== STORED DATA ==
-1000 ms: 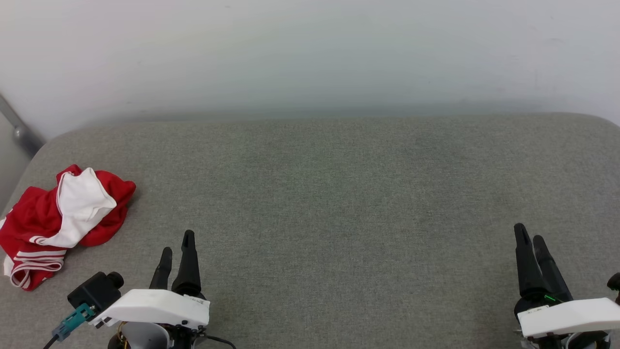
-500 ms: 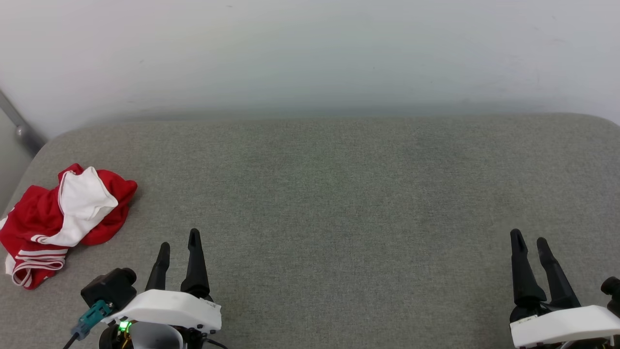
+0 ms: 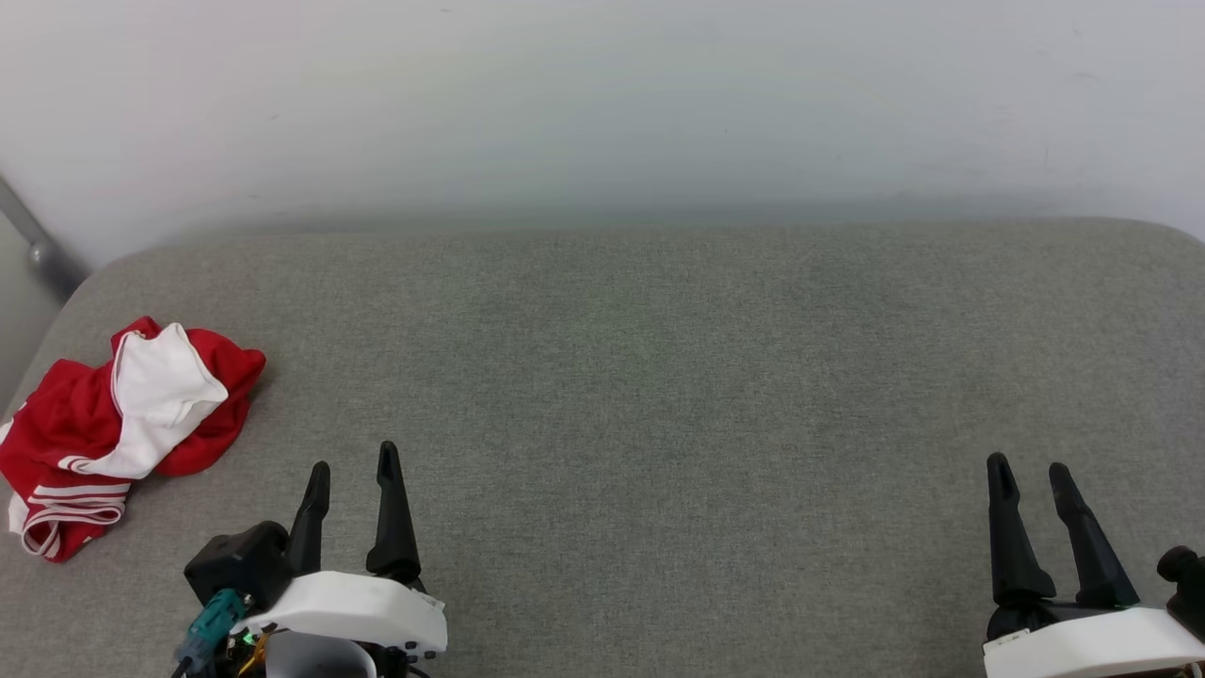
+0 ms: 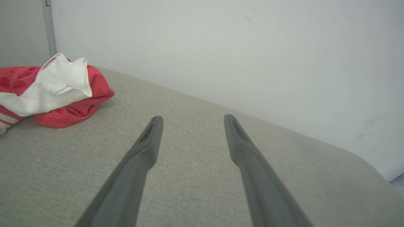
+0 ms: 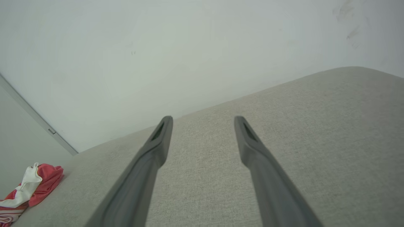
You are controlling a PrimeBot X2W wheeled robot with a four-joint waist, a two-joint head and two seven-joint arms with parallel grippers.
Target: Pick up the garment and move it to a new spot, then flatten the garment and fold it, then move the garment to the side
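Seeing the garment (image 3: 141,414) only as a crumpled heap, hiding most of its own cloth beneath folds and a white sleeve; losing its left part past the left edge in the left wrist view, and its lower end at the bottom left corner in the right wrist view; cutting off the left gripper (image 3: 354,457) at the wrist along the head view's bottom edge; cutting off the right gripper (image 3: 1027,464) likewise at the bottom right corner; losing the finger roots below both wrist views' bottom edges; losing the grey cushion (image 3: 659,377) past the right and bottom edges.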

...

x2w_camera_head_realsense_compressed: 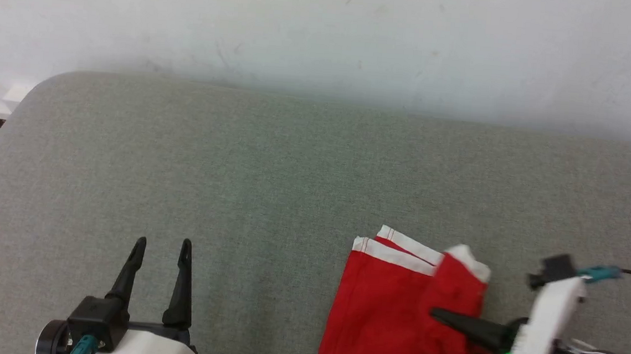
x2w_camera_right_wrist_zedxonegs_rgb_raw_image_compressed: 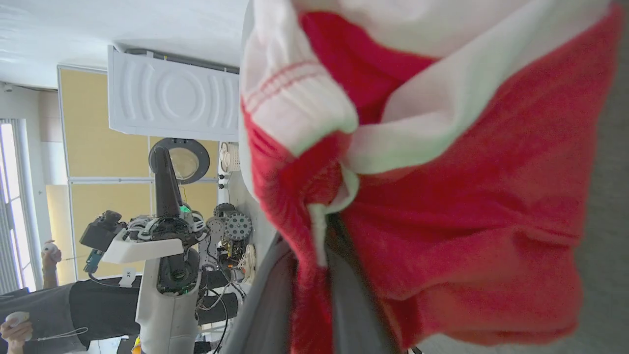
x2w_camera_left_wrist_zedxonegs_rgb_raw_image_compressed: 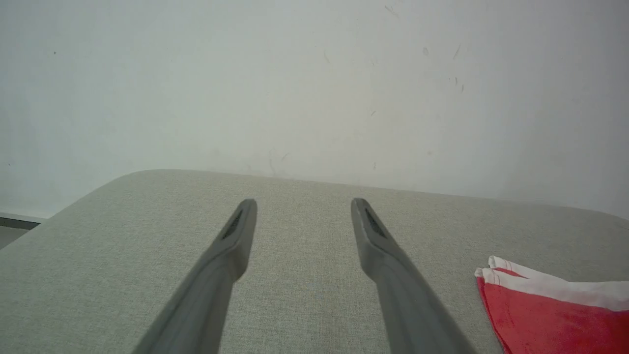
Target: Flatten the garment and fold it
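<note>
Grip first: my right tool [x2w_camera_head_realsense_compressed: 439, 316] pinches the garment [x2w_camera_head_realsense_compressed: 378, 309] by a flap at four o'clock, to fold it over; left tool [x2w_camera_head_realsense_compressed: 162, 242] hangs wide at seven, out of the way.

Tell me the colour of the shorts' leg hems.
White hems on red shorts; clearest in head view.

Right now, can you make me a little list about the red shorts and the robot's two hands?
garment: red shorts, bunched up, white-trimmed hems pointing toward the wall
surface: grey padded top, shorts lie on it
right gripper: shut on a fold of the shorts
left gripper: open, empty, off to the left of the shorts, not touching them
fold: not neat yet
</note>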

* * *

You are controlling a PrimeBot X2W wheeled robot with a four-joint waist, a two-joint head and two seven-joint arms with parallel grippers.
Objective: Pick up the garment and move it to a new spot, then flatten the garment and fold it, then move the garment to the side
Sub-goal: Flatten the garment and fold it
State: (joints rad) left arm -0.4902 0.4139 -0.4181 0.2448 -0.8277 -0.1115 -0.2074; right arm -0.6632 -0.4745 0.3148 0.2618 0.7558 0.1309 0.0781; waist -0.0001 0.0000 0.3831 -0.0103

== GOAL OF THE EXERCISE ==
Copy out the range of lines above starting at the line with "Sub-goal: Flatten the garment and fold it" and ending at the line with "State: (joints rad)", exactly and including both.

== SOLUTION FOR THIS TASK ==
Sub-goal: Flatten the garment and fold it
State: (joints rad) left arm -0.4902 0.4139 -0.4181 0.2448 -0.8277 -0.1115 -0.2074; right arm -0.6632 -0.4745 0.3148 0.2618 0.7558 0.1309 0.0781; waist -0.0001 0.0000 0.3831 -0.0103

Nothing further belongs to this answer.